90年代は特にミュージシャン兼タレントとして活躍する人がとりわけ多い時代でもありました。その後、古いバンドなどを遡る中で筋肉少女帯にも触れるのですが、特にインディーズからメジャーデビューにかけての時期の文学的な歌詞やテクニカルな演奏を武器にしたプログレッシブな楽曲はやはり非常に魅力を感じたものでした。
もともと派手ないで立ちでタレント性も高く振る舞う当時のバンドブームのシーンの中で自他共に「クラスの3軍」のような存在感を公言し、しかしのその饒舌なキャラでタレント性も獲得していた大槻氏ですが…
そんな彼らはあの電気グルーヴの前身「人生」やいかすバンド天国グランプリからいきなり紅白に出場するほどの人気とインパクトを誇る「たま」が所属していたことでも有名なナゴムレコードからデビューします。
内面的で狂気的な世界観がさく裂
そして、特に世間に名前が売れ出した時期の筋肉少女帯の名盤が本作「月光蟲」です。内面にあるコンプレックスを吐露したような曲「僕の宗教へようこそ」「悲しきダメ人間」もあれば、ホラー的な狂気も垣間見せる「風車男ルリヲ」「少年、グリグリメガネを拾う」もあり。

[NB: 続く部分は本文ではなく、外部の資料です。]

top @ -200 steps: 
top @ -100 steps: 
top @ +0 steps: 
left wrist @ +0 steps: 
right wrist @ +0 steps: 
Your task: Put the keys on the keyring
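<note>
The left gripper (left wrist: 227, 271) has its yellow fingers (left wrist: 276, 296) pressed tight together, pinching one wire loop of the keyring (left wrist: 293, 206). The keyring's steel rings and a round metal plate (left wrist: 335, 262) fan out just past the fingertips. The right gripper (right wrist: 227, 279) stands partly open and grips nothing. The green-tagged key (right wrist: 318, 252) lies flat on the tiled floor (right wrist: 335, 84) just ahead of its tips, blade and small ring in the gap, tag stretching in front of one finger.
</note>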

その後も本作無二のメッセージソング?「サボテンとバントライン」狂気と幻想が入り混じる「夜歩くプラネタリウム人間」など、粒よりな楽曲が揃うのです。90年代と言えばバンドブームに新興宗教の問題、そして少年犯罪の問題にも一際焦点が当てられていた時代でした。

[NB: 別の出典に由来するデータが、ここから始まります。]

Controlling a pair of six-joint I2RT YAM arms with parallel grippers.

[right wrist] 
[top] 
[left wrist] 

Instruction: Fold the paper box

それらいかがわしさをコミックバンド的なユーモアである程度緩和させているのもポイントです。本作にはそういった要素はやや薄いですが…
そんな90年代の裏街道を、サブカルな匂いを濃厚に漂わせながら見事に描写しきったコンセプトアルバムの傑作です。筋肉少女帯自体はその後にあまり聴く機会も少なくなってしまいますが、本作は今でも特に寒い時期になると聴き返したくなります。